The love affairs of Princess Joruri seem to have been the impetus that started a great flood of ballad-dramas about the time of O-Kuni, for there existed in this early period a thousand red or blue covered books in which was written the story acted out by the dolls and illustrated by wonderful drawings of strange heroes and heroines.

To Menukiya Chosaburo is attributed the distinction of founding the first doll-theatre. He obtained the services of a man in Nishinomiya, a village near Osaka, who knew how to make puppets, and started to move them to express the emotions of the different ballad plays. He first performed in Kyoto, and had the honour of being summoned before the Emperor. Such was the dignity of the early puppets. With Kabuki, the Doll-theatre came in after years to be despised, being considered as something low and vulgar.

Female minstrels, or Joruri Katari (lit., to speak Joruri), made their appearance about the same time as O-Kuni in Kyoto, and two of them were famous, Rokuji Namuyemon and Samon Yoshitaka.

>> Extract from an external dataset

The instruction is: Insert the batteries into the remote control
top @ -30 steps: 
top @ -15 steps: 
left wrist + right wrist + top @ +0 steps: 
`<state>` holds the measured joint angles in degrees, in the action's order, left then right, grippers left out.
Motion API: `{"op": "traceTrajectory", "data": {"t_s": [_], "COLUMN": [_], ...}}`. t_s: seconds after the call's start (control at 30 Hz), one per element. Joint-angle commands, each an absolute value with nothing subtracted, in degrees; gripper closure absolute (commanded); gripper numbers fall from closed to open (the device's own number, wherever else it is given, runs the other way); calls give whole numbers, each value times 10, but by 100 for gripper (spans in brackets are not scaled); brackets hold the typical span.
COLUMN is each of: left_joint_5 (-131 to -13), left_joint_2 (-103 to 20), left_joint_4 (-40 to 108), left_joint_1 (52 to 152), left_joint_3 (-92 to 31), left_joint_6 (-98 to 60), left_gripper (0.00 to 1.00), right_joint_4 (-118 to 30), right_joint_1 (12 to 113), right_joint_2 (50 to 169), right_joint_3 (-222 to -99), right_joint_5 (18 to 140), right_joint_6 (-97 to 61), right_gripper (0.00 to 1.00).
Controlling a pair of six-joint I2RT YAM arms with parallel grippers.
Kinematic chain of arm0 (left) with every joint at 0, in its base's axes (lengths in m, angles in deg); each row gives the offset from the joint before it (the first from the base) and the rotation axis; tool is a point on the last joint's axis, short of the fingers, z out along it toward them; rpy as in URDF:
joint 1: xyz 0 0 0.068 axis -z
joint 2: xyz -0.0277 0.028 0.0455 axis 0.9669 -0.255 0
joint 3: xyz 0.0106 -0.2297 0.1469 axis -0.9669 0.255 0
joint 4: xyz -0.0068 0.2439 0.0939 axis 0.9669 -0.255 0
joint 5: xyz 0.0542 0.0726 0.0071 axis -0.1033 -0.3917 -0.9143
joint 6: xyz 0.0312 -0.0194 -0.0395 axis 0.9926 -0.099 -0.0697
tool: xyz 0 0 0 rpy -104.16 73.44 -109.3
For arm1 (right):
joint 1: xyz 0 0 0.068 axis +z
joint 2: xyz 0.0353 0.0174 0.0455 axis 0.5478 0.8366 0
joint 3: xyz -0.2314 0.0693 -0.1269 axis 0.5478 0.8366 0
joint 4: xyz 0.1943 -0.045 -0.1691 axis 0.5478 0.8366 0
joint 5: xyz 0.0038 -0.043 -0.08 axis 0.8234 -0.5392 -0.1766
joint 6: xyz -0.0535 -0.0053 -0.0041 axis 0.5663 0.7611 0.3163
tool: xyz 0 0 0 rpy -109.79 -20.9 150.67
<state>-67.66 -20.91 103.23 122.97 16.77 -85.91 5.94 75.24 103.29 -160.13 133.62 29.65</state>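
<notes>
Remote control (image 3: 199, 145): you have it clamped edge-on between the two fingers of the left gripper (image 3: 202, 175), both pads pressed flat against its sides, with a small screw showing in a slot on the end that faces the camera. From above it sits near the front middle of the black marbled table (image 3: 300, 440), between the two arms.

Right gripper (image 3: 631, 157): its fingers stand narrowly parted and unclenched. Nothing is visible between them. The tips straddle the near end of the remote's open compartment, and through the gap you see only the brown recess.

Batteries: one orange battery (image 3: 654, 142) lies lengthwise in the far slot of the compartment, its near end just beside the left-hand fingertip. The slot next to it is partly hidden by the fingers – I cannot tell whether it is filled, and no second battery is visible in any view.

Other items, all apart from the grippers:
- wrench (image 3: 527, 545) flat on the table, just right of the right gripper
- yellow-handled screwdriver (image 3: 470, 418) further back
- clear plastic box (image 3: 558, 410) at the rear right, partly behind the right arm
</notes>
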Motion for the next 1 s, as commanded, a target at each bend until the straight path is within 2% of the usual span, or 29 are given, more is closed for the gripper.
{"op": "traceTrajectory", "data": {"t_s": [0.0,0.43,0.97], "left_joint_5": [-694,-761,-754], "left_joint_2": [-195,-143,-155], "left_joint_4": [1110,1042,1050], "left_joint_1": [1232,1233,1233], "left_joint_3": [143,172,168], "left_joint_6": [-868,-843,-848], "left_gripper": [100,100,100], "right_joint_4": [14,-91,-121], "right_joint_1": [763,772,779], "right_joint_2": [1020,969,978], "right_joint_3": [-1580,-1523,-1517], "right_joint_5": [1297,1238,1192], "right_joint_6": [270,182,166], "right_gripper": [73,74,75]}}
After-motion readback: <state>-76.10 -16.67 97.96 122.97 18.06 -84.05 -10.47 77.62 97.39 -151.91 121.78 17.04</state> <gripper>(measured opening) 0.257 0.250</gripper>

In an old book there are pictures of these river-bed entertainments in Kyoto, and on a screen belonging to the Keicho period, when O-Kuni was active, there is depicted one of the first Joruri theatres conducted entirely by women. The tayu, or minstrel, sat on a platform higher than the stage on which the dolls were handled. The puppets had no hands or legs, and the hands of the women manipulators were not seen. Those who strummed the samisen were also women. But when the women’s stage, or Onna Kabuki, was found to be the source of moral corruption and was prohibited, the women of the Doll-theatre likewise came under the ban and were obliged to go out of existence.

Kyoto continued to be the centre of the doll performances, which spread to the surrounding towns and were well received in Osaka. Every class of the people patronised this new form of entertainment.

The rise of the Doll-theatre to public favour was the result of the relation of the dolls and minstrelsy. They had existed separately for many years. Before Joruri was born, there were blind minstrels who sang their ballads, accompanying themselves by scratching the ribs of their fans to mark the rhythms. These blind men were called zato, and frequented the compounds of shrines and temples, or stationed themselves on street corners, putting up an awning for protection, and reciting their ballads to all who would stop to listen. Sometimes they were asked to help to entertain at feasts, but generally they wandered about from place to place, staying at mean inns, giving entertainments for the guests, thereby earning a lodging, and at other times singing short pieces to make their livelihood. They came to be regarded as beggars, and were looked down upon accordingly.

Strolling puppet players there were also, with boxes suspended by cords around their necks. They displayed their dolls on the top of the box which formed a miniature stage for the movements of the little figures.

In the fullness of time the dolls and minstrels approached each other, instead of leading separate existences. But it was music that brought them together. The introduction of the samisen from the Loo Choo Islands, by way of the port of Sakai, near Osaka, shortly before O-Kuni’s appearance, was the medium that united these workers in the sphere of puppetry. By the end of the sixteenth century, this combination had produced the popular music-ballad drama called Joruri, which at one time threatened to completely overwhelm Kabuki in the estimation of the people.

The initial stages of the Doll-theatre development are very interesting, for the conventions evolved at this time were appropriated by the real actors and may be seen upon the modern stage of Japan. The first ballad plays in which the dolls performed harped on one motive, the efficacy of I prayer to gods and Buddhas. The stage technique in use at this time was especially adapted to display before a wondering audience appearances of gods, phantoms, apparitions, and ghosts, and many ingenious contrivances were invented to suit these supernatural visitors, while the plots of the plays were moulded so that the various stage tricks in connection with the godly and ghostly personages could be carried out.

During the vogue of the doll-ballads, with the answering of prayer for plots, elaborate machinery came into use for the manipulation of grotesque characters which were neither man nor beast, god nor demon, strange creatures created that machinery might give them life. Conjuring also played its part in astonishing the audiences of those days, and there was a period when the most ingenious devices were planned, in which water was used, the characters of the stories disappearing into waterfalls, floating on lakes, and even moved by water power.

Then followed an outburst of the military spirit in Joruri, and the answered-prayer balladry took a secondary place. It was the adventures of the great warrior Kimpira, the incarnation of courage, slayer of devils and demons, that captured the popular fancy. The exploits of brave men were of more interest than the ghostly and godly pieces, and Kimpira overshadowed all the rest.